Riccò perde la generosità di Renato Rotelli

06 luglio 2018, 07:02

Riccò perde la generosità di Renato Rotelli

Donatella Canali

FORNOVO - Riccò ha perso una delle figure più note, un testimone della storia del paese. Si è spento infatti all'età di 86 anni Renato Rotelli, per tutti «il Moro». Nato a Villanuova di Sivizzano, con la sua famiglia, composta dai genitori e nove figli, si era trasferito nel fornovese ancora bambino, per approdare a Riccò, in località Filagni.

Erano anni di grandi difficoltà economiche per tutti, in particolare durante la guerra, e ancor di più per una famiglia con tante bocche da sfamare.

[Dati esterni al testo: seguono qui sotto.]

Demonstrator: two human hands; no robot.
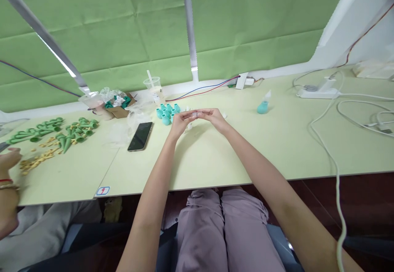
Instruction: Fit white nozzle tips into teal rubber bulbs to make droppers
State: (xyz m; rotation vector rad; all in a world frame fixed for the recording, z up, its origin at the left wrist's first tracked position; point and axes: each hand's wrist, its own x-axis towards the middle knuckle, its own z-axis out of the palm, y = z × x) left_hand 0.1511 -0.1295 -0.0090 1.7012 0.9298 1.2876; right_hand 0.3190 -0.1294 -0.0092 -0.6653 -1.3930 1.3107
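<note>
Above the table, my left hand (182, 122) and my right hand (215, 118) meet at the fingertips. Pinched between them is a small whitish, translucent piece (195, 115), mostly covered by the fingers. Just left of my left hand stand several teal rubber bulbs (165, 118) with open necks. Small white pieces (188, 126) lie under my hands, partly hidden by them. Farther right, apart from both hands, a teal bulb with a clear pointed tip (263, 106) stands upright.
A phone (140, 136) and crumpled plastic bags (123, 131) lie left of my hands. Behind are a drink cup (154, 89) and a cardboard box (120, 111). Green horn-shaped parts (64, 138) lie near a co-worker's hand (10, 159). A power strip (318, 93) and white cables (326, 153) occupy the right.
</note>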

Per questo Renato, ancora bambino, insieme ad altri coetanei, era andato a lavorare come garzone, prima da muratore e poi in agricoltura. In seguito, aveva iniziato l'attività di camionista, per il trasporto di ghiaia e sabbia, in Taro: un mestiere che aveva proseguito fino al pensionamento, alternandolo a quello di agricoltore nel fondo acquistato a Riccò.

Renato era stato uno dei soci fondatori del circolo Arci «Antonio Guatelli», che ha compiuto cinquant'anni nel 2017. Per decenni era stato infatti uno dei volontari più assidui e impegnati: anche nei giorni scorsi, durante la festa annuale, «il Moro» non aveva fatto mancare la sua presenza, con l'immancabile sigaro in bocca. Quello con il circolo era per lui un appuntamento quotidiano, per ritrovarsi con gli amici di una vita e per giocare a carte, una delle sue passioni, insieme alla caccia e al ballo liscio.

Generoso, sempre disponibile per gli altri, grande lavoratore, «sanguigno», soprattutto nelle competizioni a carte o sportive, Renato era sempre impegnato, sia a casa che per gli altri. Nella sua casa colonica denomina «la stalla» aveva ospitato per anni diverse feste, in particolare quella del 1° Maggio, che radunava tanti partecipanti, reduci dalla sfilata a Fornovo, insieme ai residenti.

Così come era solito ospitare la squadre di calcio del torneo dei bar, organizzato dall'Arci, e la squadra del tiro alla fune, della quale era uno di componenti. Renato aveva anche una grande passione per l'allevamento della polleria e per l'orto, che coltivava con cura distribuendo i frutti del suo lavoro ad amici e conoscenti con altruismo.

Renato lascia la moglie Elena, la figlia Morena, con Domenico e i nipoti Margherita ed Edoardo. Questa sera, alle 20,45, nella chiesa di Riccò, si terrà il rosario. I funerali si terranno invece domani alle 9, partendo dalla sala del commiato di via Di Vittorio.